I got a followup from Whitney Latta at HP, which helped pinpoint the root cause - extract as below.
I had already rebooted the system, but the problem reoccurred when I tried the same ar command again, so was reproducable, and this time using dbx I was able to get a thread trace.
It appears the lockup was caused by failed access to a third-party filesystem (ClearCase mvfs remote over the network). The same ar command subsequently worked fine from a local disk.
Thanks again for your help!
- Iain
-----Original Message-----
Sent: Wednesday, 04 August, 2004 12:48
Subject: RE: SUMMARY: Process stuck at 99% and cannot kill it
Hello,
Regarding the runaway process... it will be important to determine what exactly it is doing in order to understand why it is running away like this. The fact that "kill -9 {pid}" failed to terminate the process indicates it is running in an "uninterruptible" state... meaning the underlying functions cannot be terminated, and must run to completion (or system reboot). Assuming the process can accept signals, kill -9 is the most powerful of all signals... if it doesn't respond to that signal, it won't to any other ones.
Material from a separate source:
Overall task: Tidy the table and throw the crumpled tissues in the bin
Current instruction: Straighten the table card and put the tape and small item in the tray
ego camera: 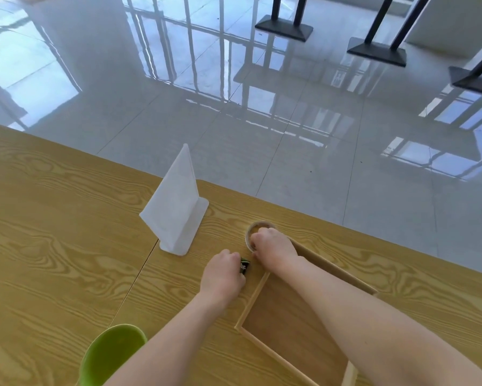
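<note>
My left hand [223, 274] is closed around a small dark green and black object [244, 266] that rests on the wooden table [53, 218]. Just to its right, my right hand [273, 245] grips a roll of clear tape [258, 228] standing on the table beside the far corner of a shallow wooden tray [290, 324]. My right forearm crosses over the tray. A green bin [108, 355] sits at the near edge, below my left arm. No crumpled tissue shows anywhere in the frame.
A white acrylic sign stand [178, 207] rises upright on the table, left of and beyond my hands. The table's far edge runs diagonally, with glossy tiled floor behind it. Black table bases [284, 27] stand on that floor at the top right.
</note>
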### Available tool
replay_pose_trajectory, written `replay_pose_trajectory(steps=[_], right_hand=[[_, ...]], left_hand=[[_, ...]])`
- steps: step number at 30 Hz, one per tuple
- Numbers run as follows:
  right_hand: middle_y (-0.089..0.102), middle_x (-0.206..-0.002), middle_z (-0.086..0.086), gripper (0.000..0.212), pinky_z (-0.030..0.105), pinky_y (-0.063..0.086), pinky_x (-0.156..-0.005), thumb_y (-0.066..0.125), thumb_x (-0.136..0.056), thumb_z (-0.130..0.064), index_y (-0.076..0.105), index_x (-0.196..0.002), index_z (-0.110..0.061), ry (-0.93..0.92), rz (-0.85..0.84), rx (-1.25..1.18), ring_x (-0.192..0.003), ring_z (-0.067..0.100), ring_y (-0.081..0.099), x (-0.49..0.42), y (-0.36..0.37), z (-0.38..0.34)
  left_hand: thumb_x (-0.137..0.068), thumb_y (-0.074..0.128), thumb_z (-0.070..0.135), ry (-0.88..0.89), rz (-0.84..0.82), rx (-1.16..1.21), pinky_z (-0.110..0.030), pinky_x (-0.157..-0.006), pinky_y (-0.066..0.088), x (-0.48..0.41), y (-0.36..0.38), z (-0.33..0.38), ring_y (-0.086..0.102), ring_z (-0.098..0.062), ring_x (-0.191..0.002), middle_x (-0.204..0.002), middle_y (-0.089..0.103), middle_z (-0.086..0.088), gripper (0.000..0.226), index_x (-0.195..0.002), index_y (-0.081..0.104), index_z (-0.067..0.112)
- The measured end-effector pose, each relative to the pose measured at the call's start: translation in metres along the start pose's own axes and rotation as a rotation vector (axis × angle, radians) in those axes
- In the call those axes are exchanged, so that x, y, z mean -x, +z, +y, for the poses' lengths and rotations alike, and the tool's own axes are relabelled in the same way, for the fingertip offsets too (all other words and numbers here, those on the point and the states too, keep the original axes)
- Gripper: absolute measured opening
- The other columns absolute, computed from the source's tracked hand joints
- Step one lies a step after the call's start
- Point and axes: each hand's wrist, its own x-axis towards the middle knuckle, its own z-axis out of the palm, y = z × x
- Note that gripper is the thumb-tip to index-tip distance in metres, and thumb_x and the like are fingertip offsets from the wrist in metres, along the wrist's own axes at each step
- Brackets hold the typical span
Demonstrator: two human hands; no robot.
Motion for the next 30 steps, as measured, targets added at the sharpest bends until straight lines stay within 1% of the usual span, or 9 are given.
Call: replay_pose_trajectory(steps=[5, 7, 11, 13, 17, 20, 24, 28, 30], right_hand=[[0.058, -0.090, 0.004, 0.023, 0.035, 0.047, -0.072, 0.055, -0.091, -0.004, 0.049, -0.075, -0.019, -0.023, 0.012, -0.004, -0.086, 0.023, 0.052, 0.001, 0.002, -0.002], [0.053, -0.085, 0.003, 0.024, 0.034, 0.043, -0.069, 0.052, -0.090, -0.001, 0.048, -0.074, -0.019, -0.037, 0.022, -0.006, -0.082, 0.022, 0.047, 0.003, -0.001, -0.004], [0.055, -0.082, 0.005, 0.019, 0.034, 0.042, -0.067, 0.050, -0.090, 0.001, 0.060, -0.076, -0.009, -0.050, 0.121, -0.046, -0.081, 0.025, 0.051, 0.014, -0.009, -0.006], [0.058, -0.082, 0.005, 0.020, 0.032, 0.042, -0.066, 0.050, -0.092, -0.003, 0.067, -0.082, -0.008, -0.041, 0.189, -0.089, -0.080, 0.023, 0.051, 0.025, -0.013, -0.005], [0.060, -0.085, 0.003, 0.017, 0.032, 0.045, -0.070, 0.053, -0.092, -0.008, 0.069, -0.086, -0.010, -0.021, 0.274, -0.163, -0.082, 0.021, 0.051, 0.056, -0.018, 0.001], [0.063, -0.089, 0.001, 0.017, 0.033, 0.049, -0.075, 0.056, -0.094, -0.015, 0.072, -0.091, -0.012, 0.026, 0.329, -0.190, -0.085, 0.020, 0.055, 0.089, -0.015, 0.010], [0.064, -0.089, -0.002, 0.016, 0.028, 0.049, -0.074, 0.059, -0.090, -0.016, 0.075, -0.094, -0.015, 0.138, 0.332, -0.221, -0.084, 0.017, 0.057, 0.139, -0.001, 0.026], [0.064, -0.096, -0.005, 0.021, 0.025, 0.047, -0.080, 0.057, -0.091, -0.016, 0.074, -0.102, -0.019, 0.205, 0.285, -0.233, -0.092, 0.015, 0.057, 0.175, 0.016, 0.041], [0.064, -0.099, -0.005, 0.023, 0.026, 0.047, -0.083, 0.054, -0.093, -0.016, 0.074, -0.105, -0.019, 0.210, 0.264, -0.223, -0.096, 0.015, 0.056, 0.184, 0.022, 0.045]], left_hand=[[-0.084, 0.059, 0.024, 0.019, 0.069, -0.033, -0.030, -0.062, 0.037, 0.005, 0.003, -0.005, 0.045, -0.019, -0.076, -0.080, 0.042, 0.000, 0.015, -0.077, 0.052, 0.013], [-0.086, 0.060, 0.023, 0.039, 0.082, -0.051, -0.029, -0.063, 0.037, 0.006, 0.005, -0.003, 0.044, -0.019, -0.077, -0.081, 0.042, 0.001, 0.012, -0.082, 0.055, 0.014], [-0.085, 0.057, 0.015, 0.001, 0.083, 0.005, -0.029, -0.064, 0.040, 0.005, 0.006, -0.002, 0.050, -0.022, -0.078, -0.083, 0.049, -0.002, 0.007, -0.086, 0.061, 0.010], [-0.083, 0.061, 0.020, -0.048, 0.087, 0.103, -0.029, -0.067, 0.044, 0.005, 0.003, -0.003, 0.054, -0.022, -0.080, -0.087, 0.054, -0.003, 0.014, -0.093, 0.065, 0.011], [-0.082, 0.065, 0.026, -0.104, 0.113, 0.236, -0.033, -0.077, 0.051, 0.008, -0.006, -0.001, 0.060, -0.019, -0.086, -0.097, 0.063, -0.002, 0.030, -0.110, 0.069, 0.016], [-0.080, 0.067, 0.027, -0.079, 0.160, 0.325, -0.029, -0.074, 0.049, 0.014, -0.013, 0.012, 0.061, -0.016, -0.086, -0.096, 0.065, 0.000, 0.037, -0.116, 0.069, 0.019], [-0.081, 0.066, 0.028, 0.027, 0.164, 0.350, -0.025, -0.072, 0.044, 0.026, -0.017, 0.043, 0.060, -0.014, -0.086, -0.094, 0.063, 0.003, 0.034, -0.115, 0.070, 0.023], [-0.085, 0.062, 0.028, 0.131, 0.087, 0.193, -0.028, -0.068, 0.044, 0.031, -0.007, 0.075, 0.054, -0.018, -0.077, -0.085, 0.054, 0.002, 0.014, -0.093, 0.068, 0.019], [-0.088, 0.060, 0.026, 0.163, 0.059, 0.081, -0.029, -0.069, 0.042, 0.030, -0.001, 0.087, 0.053, -0.021, -0.079, -0.087, 0.053, -0.001, 0.012, -0.085, 0.062, 0.014]])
I'm curious why using dbx(1) to examine the executing thread "locked up" when trying to examine the running process. The method to examine an individual process should allow you to obtain a stack trace even on a thread that has "run away" like this (This assumes the system as a whole still has cpu cycles remaining to run dbx properly).
Here is how I would use dbx(1) to examine a running thread:
1) First find the "pid" number of the process (pid=4559 from the ps output below).
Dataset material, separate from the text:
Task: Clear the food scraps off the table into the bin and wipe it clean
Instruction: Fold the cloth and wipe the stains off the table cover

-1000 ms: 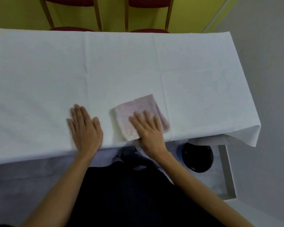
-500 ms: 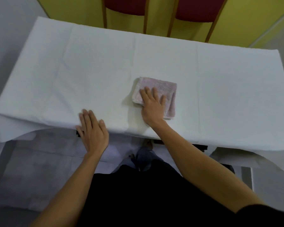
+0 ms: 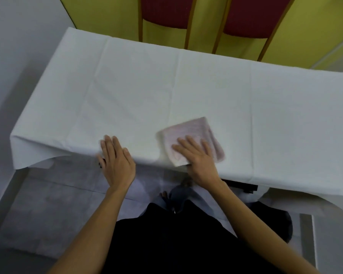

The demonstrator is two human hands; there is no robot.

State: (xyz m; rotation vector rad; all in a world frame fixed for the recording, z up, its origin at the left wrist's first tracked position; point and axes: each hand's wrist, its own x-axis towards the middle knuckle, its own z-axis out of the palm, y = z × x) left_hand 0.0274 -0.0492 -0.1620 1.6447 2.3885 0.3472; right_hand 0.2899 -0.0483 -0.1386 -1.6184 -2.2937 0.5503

2) Next invoke dbx on the running kernel, by typing "dbx -k /vmunix"
3) At the "dbx>" prompt, type: "set $pid=4559"
4) If this process is "single-threaded", then type "t" to get the stack trace.
4a) If this process is "multi-threaded", type "tlist" to obtain a list of the thread addresses.
4b) since each individual thread is a schedulable entity, set dbx context to each thread in turn, by typing "tset {thread-address}", followed by "t" to get the stack trace. (note "thread-address" will be the 64-bit hex address displayed by the "tlist" command above, for multi-threaded processes).
5) Once you have found the thread that is running away, run the "t" command several times in a row... what you will want to look for is whether the thread appears to be looping through the same series of function calls over and over, or is making some kind of progress through a linked-list or some other areas of code.
The above dbx operations should return very quickly, if the system as a whole has resource capacity.
Another alternative, if dbx(1) still fails to yield results, is to run "truss" or "trace" against the running process. Truss is part of the SysV environment... and is optional (so, it may not be on the system now; it can be loaded on later). The "trace" utility is a standalone executable and is available in the public domain. I have a version built for V5 and can make it available on our ftp-server. It can be run against a running process and, similar to "truss", will return the system calls and their exit codes (which can be captured in a logfile for easy review).
I would suspect that something is failing and looping through some low-level kernel-mode calls to palcode.
I hope this is helpful.
Regards,
Whitney Latta
Complex Problem Mgr
HP Global Solutions Engineering
Received on Wed Aug 04 2004 - 23:26:28 NZST